A biodiversidade da Grande Ilha, no Maranhão, acaba de ganhar um novo integrante oficial. Pesquisadores identificaram uma nova espécie de planta endêmica — ou seja, que só existe naquela região — batizada popularmente de jurubeba-da-ilha. O achado acende um alerta: a espécie já foi classificada como ameaçada de extinção.
Até o momento, a planta só foi encontrada em duas localidades de São Luís: na Área de Proteção Ambiental (APA) do Itapiracó e no Parque Estadual do Bacanga.
O processo de descoberta
O caminho até a confirmação da nova espécie levou cerca de dois anos. De acordo com os pesquisadores, a planta foi coletada durante o processo de levantamento florístico das espécies do gênero Solanum na Ilha de São Luís. "A ideia inicial desse trabalho era identificar todas as espécies do gênero Solanum da ilha, que é o mesmo gênero do tomate, da batata, da berinjela, entre outros vegetais. Mas, no caso aqui, a gente queria saber quem são as espécies selvagens da ilha", explica Lucas Marinho, professor da Universidade Federal do Maranhão.
A coleta inicial ocorreu há cerca de dois anos, mas, de início, a equipe não conseguiu desvendar a identidade do arbusto. "Ao coletá-la, nós não conseguimos de pronto identificá-la. Então, demos um nome provisório de uma espécie relativamente próxima, relacionada, e mantivemos esse nome como um material para ser ainda confirmado se era ou não essa espécie", revela Lucas.
A virada de chave veio com o ganho de experiência da estudante Helen Tâmara Castro Sampaio, primeira autora do artigo. Com o auxílio do especialista Leandro Giacomin, da Universidade Federal da Paraíba (UFPB), ela pôde determinar que de fato se tratava de uma nova espécie. "Até então, a gente tinha só um material que havíamos coletado na Área de Preservação Ambiental do Itapiracó. Então, ela analisou bastante esse material, ilustrou, tomou medidas e de fato viu que era uma espécie ainda desconhecida para a ciência", completa o pesquisador.
Flores brancas e ramos complexos
Visualmente, a jurubeba-da-ilha é muito semelhante a outras plantas que ocorrem no Maranhão, como o Solanum paludosum, o Solanum eitenii e o Solanum apiculatum. Segundo os botânicos, "todas essas três espécies são bem parecidas e possivelmente são plantas relacionadas geneticamente".
No entanto, duas características marcantes separam a novidade das demais:
- Inflorescências ramificadas: É a principal diferença que a separa de sua parente mais próxima, a Solanum paludosum. Na jurubeba-da-ilha, "as inflorescências são ramificadas. Então, as flores saem assim de diversos ramos".

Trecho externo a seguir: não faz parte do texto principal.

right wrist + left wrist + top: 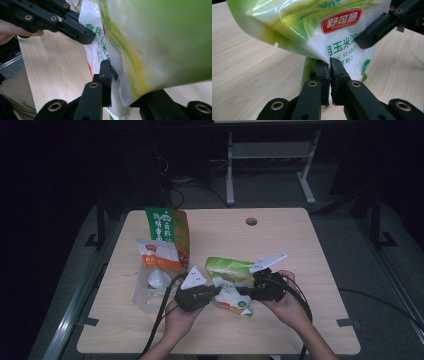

- Cor das flores: A coloração entrega a identidade logo de cara. Enquanto a espécie vizinha possui flores roxas, as flores da jurubeba-da-ilha "são alvas", ou seja, completamente brancas.
Papel ecológico ainda é mistério
Por se tratar de um achado recente, a ciência ainda tenta entender como a planta interage com o ecossistema local. Os cientistas afirmam que "ainda não é possível dizer qual é o papel ecológico dessa espécie dentro do ecossistema que ela habita".
As plantas foram encontradas na APA do Itapiracó e no Parque Estadual do Bacanga, habitando normalmente a margem desses fragmentos florestados. "São arbustos escandentes, ou seja, arbustos que com o tempo ficam pendentes sobre outras plantas. É possível que tenha interações com abelhas, interação com outros insetos, mas isso é algo que ainda precisa ser investigado, uma vez que a espécie é nova e a gente ainda não tem esse estudo ecológico e de interação mais aprofundado", pondera a equipe.